(Records from a data collection)
☆ ☆ ☆ ☆ ☆ ☆ ☆

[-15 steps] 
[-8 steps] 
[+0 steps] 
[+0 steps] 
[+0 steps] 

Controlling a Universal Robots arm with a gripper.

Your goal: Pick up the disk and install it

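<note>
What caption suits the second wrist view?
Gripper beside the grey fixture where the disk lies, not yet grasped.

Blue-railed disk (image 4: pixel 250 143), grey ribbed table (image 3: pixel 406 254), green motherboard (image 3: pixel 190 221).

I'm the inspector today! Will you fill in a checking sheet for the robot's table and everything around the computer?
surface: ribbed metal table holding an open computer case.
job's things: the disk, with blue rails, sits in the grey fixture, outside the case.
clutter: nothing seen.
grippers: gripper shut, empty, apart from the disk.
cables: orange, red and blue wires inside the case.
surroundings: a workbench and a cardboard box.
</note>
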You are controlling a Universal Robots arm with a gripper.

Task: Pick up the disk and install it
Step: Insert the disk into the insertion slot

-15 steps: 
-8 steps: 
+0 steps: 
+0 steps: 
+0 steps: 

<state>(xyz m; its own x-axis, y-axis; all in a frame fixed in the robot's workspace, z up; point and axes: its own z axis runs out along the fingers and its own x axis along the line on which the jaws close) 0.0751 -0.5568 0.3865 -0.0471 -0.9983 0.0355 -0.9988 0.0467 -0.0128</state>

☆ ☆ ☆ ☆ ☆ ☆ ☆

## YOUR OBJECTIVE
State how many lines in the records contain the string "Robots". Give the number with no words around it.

## ANSWER TO THIS TASK
2